PROBLEM TO SOLVE: Copy every line below precisely as it appears.

** Opening DATA FOR THIS TASK block **

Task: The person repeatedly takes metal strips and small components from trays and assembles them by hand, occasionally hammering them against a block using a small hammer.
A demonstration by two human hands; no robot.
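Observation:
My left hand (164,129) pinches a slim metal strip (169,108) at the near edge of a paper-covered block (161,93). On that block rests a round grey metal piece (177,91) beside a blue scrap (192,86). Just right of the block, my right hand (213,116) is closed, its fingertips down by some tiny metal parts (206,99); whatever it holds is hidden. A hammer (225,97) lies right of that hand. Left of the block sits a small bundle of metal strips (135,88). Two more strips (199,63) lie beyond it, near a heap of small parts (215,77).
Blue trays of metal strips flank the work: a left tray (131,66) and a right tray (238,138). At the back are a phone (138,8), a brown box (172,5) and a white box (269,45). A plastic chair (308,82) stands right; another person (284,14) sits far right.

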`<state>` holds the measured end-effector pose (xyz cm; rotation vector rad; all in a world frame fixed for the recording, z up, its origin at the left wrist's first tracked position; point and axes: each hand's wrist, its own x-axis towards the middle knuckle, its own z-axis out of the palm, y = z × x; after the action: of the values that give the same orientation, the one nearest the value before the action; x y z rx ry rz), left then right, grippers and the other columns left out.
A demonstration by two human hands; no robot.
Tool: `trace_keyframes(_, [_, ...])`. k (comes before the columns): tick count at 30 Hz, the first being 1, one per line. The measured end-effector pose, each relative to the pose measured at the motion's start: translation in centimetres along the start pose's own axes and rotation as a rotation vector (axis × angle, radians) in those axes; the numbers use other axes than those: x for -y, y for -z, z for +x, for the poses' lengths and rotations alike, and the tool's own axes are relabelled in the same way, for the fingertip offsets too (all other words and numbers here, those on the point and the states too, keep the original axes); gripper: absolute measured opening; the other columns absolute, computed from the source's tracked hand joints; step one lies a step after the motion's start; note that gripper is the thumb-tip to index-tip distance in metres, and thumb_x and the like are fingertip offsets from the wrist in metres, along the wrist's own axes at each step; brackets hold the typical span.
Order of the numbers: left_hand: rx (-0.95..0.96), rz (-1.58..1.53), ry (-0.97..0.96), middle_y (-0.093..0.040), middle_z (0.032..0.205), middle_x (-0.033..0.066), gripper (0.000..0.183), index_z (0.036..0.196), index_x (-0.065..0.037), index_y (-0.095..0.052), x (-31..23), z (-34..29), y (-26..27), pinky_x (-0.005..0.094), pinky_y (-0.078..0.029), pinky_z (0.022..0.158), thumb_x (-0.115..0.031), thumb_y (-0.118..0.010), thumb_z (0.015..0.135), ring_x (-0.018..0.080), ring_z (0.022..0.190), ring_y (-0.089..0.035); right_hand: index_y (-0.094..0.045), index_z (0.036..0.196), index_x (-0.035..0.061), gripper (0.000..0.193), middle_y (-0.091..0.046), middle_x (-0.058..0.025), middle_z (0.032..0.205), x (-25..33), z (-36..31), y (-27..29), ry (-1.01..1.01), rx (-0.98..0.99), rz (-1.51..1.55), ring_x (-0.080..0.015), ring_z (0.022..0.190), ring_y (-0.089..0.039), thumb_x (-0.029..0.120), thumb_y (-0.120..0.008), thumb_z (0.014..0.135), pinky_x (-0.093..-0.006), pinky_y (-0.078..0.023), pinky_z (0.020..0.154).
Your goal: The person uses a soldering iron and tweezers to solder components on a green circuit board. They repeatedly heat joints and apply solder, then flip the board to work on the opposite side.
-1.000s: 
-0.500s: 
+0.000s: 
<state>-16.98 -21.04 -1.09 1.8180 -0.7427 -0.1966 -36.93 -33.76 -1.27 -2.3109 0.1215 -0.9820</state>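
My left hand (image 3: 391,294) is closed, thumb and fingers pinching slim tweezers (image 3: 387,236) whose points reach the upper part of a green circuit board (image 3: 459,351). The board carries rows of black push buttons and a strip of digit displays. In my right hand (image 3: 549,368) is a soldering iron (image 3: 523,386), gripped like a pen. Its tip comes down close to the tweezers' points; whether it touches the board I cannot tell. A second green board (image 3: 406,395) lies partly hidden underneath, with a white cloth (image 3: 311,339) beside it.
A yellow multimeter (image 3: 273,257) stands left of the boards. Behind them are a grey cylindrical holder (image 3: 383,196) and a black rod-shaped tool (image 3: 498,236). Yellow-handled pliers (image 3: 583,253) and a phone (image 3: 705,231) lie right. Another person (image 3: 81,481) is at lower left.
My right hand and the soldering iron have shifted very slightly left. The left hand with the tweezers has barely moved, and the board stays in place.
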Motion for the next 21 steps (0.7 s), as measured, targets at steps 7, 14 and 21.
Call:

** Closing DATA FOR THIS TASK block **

RESPONSE BELOW:
Task: The person repeatedly takes metal strips and small components from trays and assembles them by hand, occasionally hammering them against a block using a small hammer.
A demonstration by two human hands; no robot.
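Observation:
My left hand (164,129) pinches a slim metal strip (169,108) at the near edge of a paper-covered block (161,93). On that block rests a round grey metal piece (177,91) beside a blue scrap (192,86). Just right of the block, my right hand (213,116) is closed, its fingertips down by some tiny metal parts (206,99); whatever it holds is hidden. A hammer (225,97) lies right of that hand. Left of the block sits a small bundle of metal strips (135,88). Two more strips (199,63) lie beyond it, near a heap of small parts (215,77).
Blue trays of metal strips flank the work: a left tray (131,66) and a right tray (238,138). At the back are a phone (138,8), a brown box (172,5) and a white box (269,45). A plastic chair (308,82) stands right; another person (284,14) sits far right.
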
`<state>` holds the measured end-effector pose (xyz cm; rotation vector rad; all in a world frame fixed for the recording, z up, its origin at the left wrist's first tracked position; point and axes: each hand's wrist, its own x-axis towards the middle knuckle, its own z-axis out of the palm, y = z × x; after the action: of the values that give the same orientation, the one nearest the value before the action; x y z rx ry rz), left then right, grippers and the other columns left out.
A demonstration by two human hands; no robot.
Tool: `trace_keyframes(_, [_, ...])`. k (comes before the columns): tick count at 30 Hz, the first being 1, one per line. The measured end-effector pose, each relative to the pose measured at the motion's start: translation in centimetres along the start pose's own axes and rotation as a rotation vector (axis × angle, radians) in those axes; the numbers use other axes than those: x for -y, y for -z, z for +x, for the poses' lengths and rotations alike, and the tool's own axes are relabelled in the same way, for the fingertip offsets too (all other words and numbers here, those on the point and the states too, keep the original axes); gripper: absolute measured opening; the other columns absolute, computed from the source's tracked hand joints; step one lies a step after the motion's start; note that gripper is the thumb-tip to index-tip distance in metres, and thumb_x and the like are fingertip offsets from the wrist in metres, along the wrist's own axes at each step; brackets hold the typical span.
Order of the numbers: left_hand: rx (-0.95..0.96), rz (-1.58..1.53), ry (-0.97..0.96), middle_y (-0.093..0.040), middle_z (0.032..0.205), middle_x (-0.033..0.066), gripper (0.000..0.183), index_z (0.036..0.196), index_x (-0.065..0.037), index_y (-0.095..0.052), x (-31..23), z (-34..29), y (-26..27), pinky_x (-0.005..0.094), pinky_y (-0.078..0.029), pinky_z (0.022..0.158), thumb_x (-0.115..0.031), thumb_y (-0.118..0.010), thumb_z (0.015..0.135), ring_x (-0.018..0.080), ring_z (0.022..0.190), ring_y (-0.089..0.035); right_hand: index_y (-0.094..0.045), index_z (0.036..0.196), index_x (-0.035..0.061), gripper (0.000..0.193), middle_y (-0.091..0.046), middle_x (-0.058..0.025), middle_z (0.032..0.205), x (-25..33), z (-36..31), y (-27..29), ry (-1.01..1.01), rx (-0.98..0.99), rz (-1.51..1.55), ring_x (-0.080..0.015), ring_z (0.022..0.190), ring_y (-0.089..0.039), thumb_x (-0.029..0.120), thumb_y (-0.120..0.008), thumb_z (0.014..0.135), pinky_x (-0.093..-0.006), pinky_y (-0.078..0.023), pinky_z (0.020..0.154).
Your goal: The person uses a soldering iron and tweezers to solder components on a green circuit board. They repeatedly heat joints and apply solder, then flip the board to work on the opposite side.
-1.000s: 
-0.500s: 
+0.000s: 
<state>-16.98 -21.04 -1.09 1.8180 -0.7427 -0.1966 -36.93 -33.76 -1.27 -2.3109 0.1215 -0.9820</state>
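My left hand (image 3: 391,294) is closed, thumb and fingers pinching slim tweezers (image 3: 387,236) whose points reach the upper part of a green circuit board (image 3: 459,351). The board carries rows of black push buttons and a strip of digit displays. In my right hand (image 3: 549,368) is a soldering iron (image 3: 523,386), gripped like a pen. Its tip comes down close to the tweezers' points; whether it touches the board I cannot tell. A second green board (image 3: 406,395) lies partly hidden underneath, with a white cloth (image 3: 311,339) beside it.
A yellow multimeter (image 3: 273,257) stands left of the boards. Behind them are a grey cylindrical holder (image 3: 383,196) and a black rod-shaped tool (image 3: 498,236). Yellow-handled pliers (image 3: 583,253) and a phone (image 3: 705,231) lie right. Another person (image 3: 81,481) is at lower left.
My right hand and the soldering iron have shifted very slightly left. The left hand with the tweezers has barely moved, and the board stays in place.
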Motion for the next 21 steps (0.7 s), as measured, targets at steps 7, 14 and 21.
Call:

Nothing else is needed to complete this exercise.